Una mattina limpida, il lago che riflette le nuvole e un’aria tesa ma buona. A Lonato del Garda il tempo sembra fermarsi a ogni schiocco, quando il piattello si accende in aria e il respiro dello stand si trattiene. È qui che l’Italia trova una pagina nuova: oro per Frasca e podio per Sessa, con un record che ridisegna il margine tra possibile e straordinario.
Lonato del Garda ha il suo ritmo. Il campo del Trap Concaverde è una casa per chi ama il tiro a volo. Le tribune raccolgono voci diverse, ma l’eco è una sola: ogni piattello vale tutto.
Siamo dentro una tappa di Coppa del Mondo. Il circuito è quello dell’ISSF, che scandisce la stagione con regole chiare: qualifiche su 125 piattelli, poi la finale a eliminazioni. Sbagliare costa. Tenere i nervi è parte del talento.
La squadra azzurra parte compatta. Si vede subito. Gesti puliti, tempi giusti, nessun fronzolo. Gli allenatori lasciano spazio agli sguardi. Chi ha fatto chilometri di pedana riconosce il momento in cui l’atleta “entra” davvero in gara.
La giornata di Lonato
Il sole si alza, la luce diventa più tagliente. Il vento, poco, rende onesto il confronto. In pedana, Frasca costruisce un percorso senza crepe. Ritmo regolare, fucile vivo, correzioni minime tra una serie e l’altra. Lo vedi dal corpo: non rincorre il tiro, lo accompagna.
Il punto centrale arriva in fondo, quando conta. Frasca non solo vince l’oro. Firma anche un nuovo record della tappa. La Federazione e gli organizzatori lo confermano a caldo; i dettagli numerici definitivi, al momento della chiusura, sono in via di pubblicazione. Ma il segnale è chiaro: prestazione superiore allo standard recente delle finali internazionali, con una pulizia che si misura nei silenzi tra un colpo e l’altro. In pratica, un primato che non nasce da un colpo miracoloso, ma da una sequenza lucida, dal primo all’ultimo piattello.
Non è un caso isolato. L’Italia a Lonato trova spesso la sua voce migliore. Questo impianto ha ospitato grandi rassegne e qui il colpo d’occhio insegna. Gli atleti sanno dove guardare e quando fidarsi del gesto. È quel dettaglio in più che, nei giorni buoni, vale un passaggio di qualità.
Sessa e la forza della costanza
Tra le donne, il terzo posto di Erica Sessa pesa quanto un inchino preciso. È un bronzo costruito con pazienza. Entra tra le migliori, regge i momenti di scarto, chiude con lucidità. Non c’è rumore nel suo modo di stare in gara. C’è misura. Chi l’ha seguita negli ultimi mesi lo percepiva: la parabola era in crescita, serie solide, gestione dei picchi. Oggi arriva la conferma.

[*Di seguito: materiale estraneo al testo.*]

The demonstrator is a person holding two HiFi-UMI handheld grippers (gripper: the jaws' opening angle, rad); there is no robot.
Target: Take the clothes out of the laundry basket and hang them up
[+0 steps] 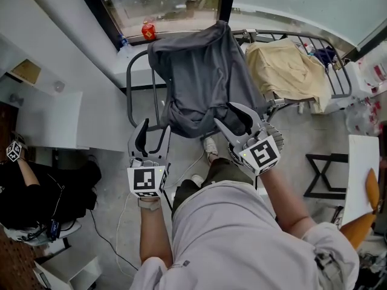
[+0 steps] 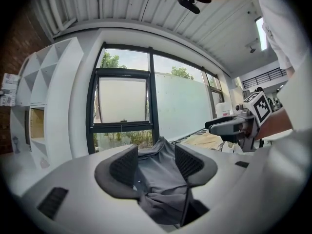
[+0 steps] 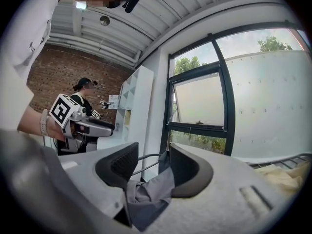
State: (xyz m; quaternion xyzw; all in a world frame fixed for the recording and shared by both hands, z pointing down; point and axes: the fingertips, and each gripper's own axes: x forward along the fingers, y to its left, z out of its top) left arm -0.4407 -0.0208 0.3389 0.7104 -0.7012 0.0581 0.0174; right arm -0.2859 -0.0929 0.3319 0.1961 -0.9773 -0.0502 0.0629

La cosa bella è che qui non si parla solo di punteggi. Parliamo di persone che passano ore a lavorare sulla ripetizione giusta, sulla testa che non scivola, sul respiro che torna sempre allo stesso punto. È artigianato e visione. E quando l’incastro riesce, lo percepisci anche se non hai mai imbracciato un fucile.
Uscendo dal campo, la scena resta negli occhi: cartucce raccolte, sabbia smossa, voci a mezza altezza. L’oro di Frasca e il podio di Sessa dicono che il margine tra ieri e domani è sottile e percorribile. Domanda semplice, allora: quante volte, davanti a un piattello che sale, ci ricordiamo che il bersaglio vero è tenere fermo il cuore?